Levinson: It definitely brings great benefits. A couple of decades ago, when people first started looking at inverse lithography technology, we saw that getting curvy features on the masks brought benefits. Now we see that actually putting curvilinear into what you’re targeting on the wafer has a lot of benefits. We’ve woken up to that fact and are addressing all the technical challenges needed to build it into the process flow. I edit the Journal of Micro/Nanopatterning, Materials, and Metrology, and we currently have an open call for papers for submissions on metrology for curvilinear features. It’s very much a topic of active R&D. We’re making progress, but you have to get through all of this before we’re ready to just take our designs, run them through, and out comes a curvilinear mask. We’re right in the middle of it.

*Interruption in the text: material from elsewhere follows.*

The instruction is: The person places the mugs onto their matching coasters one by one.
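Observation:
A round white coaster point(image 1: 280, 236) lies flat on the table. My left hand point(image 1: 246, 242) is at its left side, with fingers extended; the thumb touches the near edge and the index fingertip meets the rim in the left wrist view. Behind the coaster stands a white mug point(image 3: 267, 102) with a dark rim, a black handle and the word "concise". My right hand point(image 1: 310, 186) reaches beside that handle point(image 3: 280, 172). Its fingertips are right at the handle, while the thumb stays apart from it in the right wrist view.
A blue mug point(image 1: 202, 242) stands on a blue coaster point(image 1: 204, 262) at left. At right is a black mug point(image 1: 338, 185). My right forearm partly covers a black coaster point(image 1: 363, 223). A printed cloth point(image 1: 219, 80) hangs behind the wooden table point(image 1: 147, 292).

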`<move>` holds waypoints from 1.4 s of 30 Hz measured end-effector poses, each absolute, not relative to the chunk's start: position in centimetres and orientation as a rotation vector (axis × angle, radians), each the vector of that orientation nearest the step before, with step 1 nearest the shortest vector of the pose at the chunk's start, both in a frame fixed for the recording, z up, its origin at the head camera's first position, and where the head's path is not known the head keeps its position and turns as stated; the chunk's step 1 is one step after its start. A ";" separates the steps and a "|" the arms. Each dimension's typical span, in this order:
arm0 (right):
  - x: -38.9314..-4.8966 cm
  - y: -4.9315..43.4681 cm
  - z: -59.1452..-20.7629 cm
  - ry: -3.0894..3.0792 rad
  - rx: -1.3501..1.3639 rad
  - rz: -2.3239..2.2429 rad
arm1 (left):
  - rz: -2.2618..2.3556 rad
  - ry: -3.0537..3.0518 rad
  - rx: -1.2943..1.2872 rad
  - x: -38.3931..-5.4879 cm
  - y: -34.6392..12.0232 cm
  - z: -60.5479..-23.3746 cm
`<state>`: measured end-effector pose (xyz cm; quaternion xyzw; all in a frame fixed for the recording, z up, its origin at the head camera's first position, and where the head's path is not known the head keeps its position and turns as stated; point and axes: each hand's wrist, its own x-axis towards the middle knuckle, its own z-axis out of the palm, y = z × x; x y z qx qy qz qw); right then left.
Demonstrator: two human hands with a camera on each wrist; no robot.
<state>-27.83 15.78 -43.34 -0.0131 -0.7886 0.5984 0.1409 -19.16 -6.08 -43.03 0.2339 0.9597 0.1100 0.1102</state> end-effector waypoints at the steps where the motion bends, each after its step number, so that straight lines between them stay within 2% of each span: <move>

Fujimura: There are industry efforts to improve the data sizes, with the SEMI P49 standard and things like that. The industry is acting on this. I think of curvilinear more in terms of what we mean by ‘manufacturable.’ There are many curvilinear patterns that are not manufacturable. What we know is that 90-degree corners are not manufacturable. Being able to specify only shapes that are expected to be manufacturable on a mask is key to taking advantage of curvilinear. For every non-precision layer, corner rounding continues to not matter. But for layers that require accuracy, the critical layers, I do think they should go all curvilinear, even if it’s just line-and-space patterns. The line ends should be corner-rounded before you give them to the mask to manufacture, because you know they’re going to end up being corner-rounded anyway. If you specify a manufacturable shape, it will not only be manufactured to that shape if you have proper MPC, but it will also be more reliably manufacturable. Dose margin, which is the proxy for mask variation, is always worse for areas of the mask shapes that are not manufacturable. Manufacturable shapes always have better dose margin. If you want to create a mask where variation is limited, you should target manufacturable shapes. I keep saying, ‘Ask for what you can get, and get what you ask for.’ ILT programs should be band-limited so that they’re only asking for shapes that can be manufactured on a mask, and then the mask shop’s job is to create that exactly and more consistently every time.
That helps inspection, too, because now you have fewer nuisance defects. You’re not looking for corners that are sometimes rounded by 12 nanometers and sometimes by 14, and you can’t tell if it was just a normal rounding error or a real defect. You don’t have that issue if you’re asking for manufacturable shapes, so inspection becomes easier. Metrology is definitely an issue. The eBeam Initiative survey — an annual survey of luminaries in the field — clearly shows that the industry now perceives the number-one and number-two issues are data infrastructure and ILT (that produces the data). But the number-three issue, as a potential barrier to curvilinear, is metrology. The world is used to doing one-dimensional critical dimension measurements. You take multiple scan lines across the CD of parallel lines, average them, and get accuracy out of the act of averaging. How to do the same thing when you have curvilinear shapes is something a number of papers address. Micron has published some papers on this. It’s being actively worked on, but it’s not a settled issue yet.